Il faut reconnaitre que même s’il s’agit de Marocains, et que les tensions entre Rabat et Alger sont très vives aujourd’hui, il nous paraît injuste de perturber le mode de vie des cultivateurs qui travaillent comme autrefois leurs parcelles de dattiers, et ce depuis des siècles. Rendez aux cultivateurs leur terre, ils ne sont pour rien dans les décisions politiques du Maroc ; l’oasis implique un mode de vie millénaire hérité d’un lointain passé que l'on ne doit pas effacer en quelques jours.
Mode de vie millénaire menacé par les tensions entre Rabat et Alger
Les différends entre Alger et Rabat entraînent des expulsions de cultivateurs marocains de leurs 'terres ancestrales' situées côté algérien, dans l’oasis de Figuig.
Les dernières expulsions coïncident avec un regain de tension autour du Sahara occidental, dossier qui plombe les relations entre Alger et Rabat depuis près d’un demi-siècle. Alger soutient des indépendantistes du Front Polisario, qui demandent l’autonomie de l’ancienne colonie espagnole située au nord de la Mauritanie. Rabat, qui contrôle plus de deux tiers de ce territoire riche en phosphate et en eaux poissonneuses, propose un plan d’autonomie sous sa souveraineté.
'Cette terre, on la cultive de père en fils depuis des générations', dit fièrement Abdelmajid Boudi en montrant les jardins verdoyants de l’oasis de Figuig, vestiges de la grandeur passée de cet ancien carrefour caravanier en plein déclin, à la frontière du Maroc et de l’Algérie. Comme ses ancêtres, ce cultivateur de 62 ans vit de ses dattes avec ses deux parcelles au cœur du 'ksar' de Zenada, un des quartiers fortifiés de l’oasis, aux confins des montagnes de l’Atlas et du désert saharien.
Ici, la pollinisation des fleurs et la récolte des fruits se font comme autrefois, à la main, en grimpant en haut des arbres pour travailler debout, en équilibre sur les palmes des dattiers.
'Notre culture est très attachée à l’agriculture : l’oasis, c’est un mode de vie', assure Abdelmajib Boudi, qui exerce aussi la fonction cruciale de zrayfi (aiguadier), chargé de la répartition de l’eau entre les 'abonnés' via un réseau complexe d’irrigation hérité du passé.
'Les gens d’ici sont liés à leur terre, nos veines sont irriguées par nos racines', assure Rajae Boudi, sa cousine. Comme beaucoup, cette enseignante d’une quarantaine d’années a quitté sa ville natale…
Ces dernières décennies, l’oasis a perdu la moitié de ses habitants.

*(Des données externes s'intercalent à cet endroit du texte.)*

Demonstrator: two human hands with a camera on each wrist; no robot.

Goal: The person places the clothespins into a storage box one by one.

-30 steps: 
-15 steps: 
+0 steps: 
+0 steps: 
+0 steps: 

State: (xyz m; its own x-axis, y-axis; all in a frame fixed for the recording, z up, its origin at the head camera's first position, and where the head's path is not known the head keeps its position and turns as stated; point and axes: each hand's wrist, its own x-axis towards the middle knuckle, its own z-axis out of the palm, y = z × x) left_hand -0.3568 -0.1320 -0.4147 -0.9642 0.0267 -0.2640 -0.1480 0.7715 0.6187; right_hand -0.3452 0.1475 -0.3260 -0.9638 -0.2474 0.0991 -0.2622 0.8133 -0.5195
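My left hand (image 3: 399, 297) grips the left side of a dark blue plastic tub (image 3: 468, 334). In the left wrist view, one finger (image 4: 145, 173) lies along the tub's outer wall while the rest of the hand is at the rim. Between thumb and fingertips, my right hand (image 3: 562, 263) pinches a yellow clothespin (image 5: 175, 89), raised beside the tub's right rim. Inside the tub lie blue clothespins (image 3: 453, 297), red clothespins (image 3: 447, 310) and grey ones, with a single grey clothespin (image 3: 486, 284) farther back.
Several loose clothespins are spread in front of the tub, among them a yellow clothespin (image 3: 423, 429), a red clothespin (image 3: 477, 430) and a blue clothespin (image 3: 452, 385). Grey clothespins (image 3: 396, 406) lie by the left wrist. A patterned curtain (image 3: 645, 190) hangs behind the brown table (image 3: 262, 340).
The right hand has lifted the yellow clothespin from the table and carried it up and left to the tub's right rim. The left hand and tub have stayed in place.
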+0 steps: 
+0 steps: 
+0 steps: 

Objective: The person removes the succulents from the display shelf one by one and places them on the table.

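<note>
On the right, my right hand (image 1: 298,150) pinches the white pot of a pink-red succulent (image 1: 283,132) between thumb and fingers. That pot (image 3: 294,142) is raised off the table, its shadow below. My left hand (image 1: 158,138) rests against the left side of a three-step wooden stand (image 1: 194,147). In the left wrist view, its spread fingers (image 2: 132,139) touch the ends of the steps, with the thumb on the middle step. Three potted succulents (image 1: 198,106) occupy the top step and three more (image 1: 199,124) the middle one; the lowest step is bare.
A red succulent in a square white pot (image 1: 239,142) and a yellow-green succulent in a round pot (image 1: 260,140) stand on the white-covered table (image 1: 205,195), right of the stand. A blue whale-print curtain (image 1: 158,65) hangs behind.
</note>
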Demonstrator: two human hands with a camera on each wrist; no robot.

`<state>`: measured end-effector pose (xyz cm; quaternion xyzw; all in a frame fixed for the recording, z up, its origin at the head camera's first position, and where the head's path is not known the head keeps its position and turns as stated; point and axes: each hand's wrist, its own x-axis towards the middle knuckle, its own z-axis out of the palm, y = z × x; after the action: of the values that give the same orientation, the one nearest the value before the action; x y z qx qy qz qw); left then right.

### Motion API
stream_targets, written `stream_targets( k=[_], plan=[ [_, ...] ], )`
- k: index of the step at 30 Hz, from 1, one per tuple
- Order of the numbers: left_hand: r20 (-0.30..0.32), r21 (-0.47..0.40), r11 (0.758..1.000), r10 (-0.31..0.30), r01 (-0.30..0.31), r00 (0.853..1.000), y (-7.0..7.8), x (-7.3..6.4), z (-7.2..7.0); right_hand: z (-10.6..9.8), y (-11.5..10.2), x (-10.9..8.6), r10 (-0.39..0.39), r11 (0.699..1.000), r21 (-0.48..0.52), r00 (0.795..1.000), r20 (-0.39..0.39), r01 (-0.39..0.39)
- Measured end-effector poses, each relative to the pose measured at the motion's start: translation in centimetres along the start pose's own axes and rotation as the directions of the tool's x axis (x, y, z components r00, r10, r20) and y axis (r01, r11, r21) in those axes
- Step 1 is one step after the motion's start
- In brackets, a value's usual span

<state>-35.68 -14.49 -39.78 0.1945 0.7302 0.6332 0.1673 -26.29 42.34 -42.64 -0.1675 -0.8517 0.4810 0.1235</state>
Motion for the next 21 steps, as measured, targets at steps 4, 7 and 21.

Près du tiers des jardins sont en friche, près de la moitié de ses 2 000 maisons anciennes sont 'dégradées ou en ruines', selon des études universitaires. Mais ceux qui sont partis contribuent à la survie de l’oasis, notamment en investissant dans de nouvelles plantations de palmiers dattiers autour du périmètre historique, comme le souligne Mustapha Lali, un historien élu à la municipalité de Figuig de 1992 à 2016.
'Nous sommes une communauté très soudée', explique Yamina Hakkou, une aubergiste de 58 ans qui aime faire découvrir aux visiteurs les jardins de l’oasis, ses bassins d’eau, son architecture mêlant pierre, terre crue et bois de palmier.
A la saison des grands froids, les hommes portent des burnous de laine tissée à la main. Et tout le monde parle l’amazigh, langue des Berbères. 'On a gardé notre langue, on a résisté à tout', souligne Mohamed Djilali, le président d’une association locale. Surtout, l’oasis millénaire a vu se rétrécir son 'espace vital' composé de petites palmeraies satellites dispersées autour de l’oued qui sert désormais de frontière : les différends diplomatiques entre les deux pays voisins débouchent ponctuellement sur des expulsions de cultivateurs marocains de leurs 'terres ancestrales' situées côté algérien, rappelle Mustapha Lali. Ainsi, la semaine dernière, l’armée algérienne a été déployée pour interdire le passage vers l’oasis d’El Arja, dite 'Laaroda' en Algérie, jusque-là toléré malgré la fermeture de la frontière.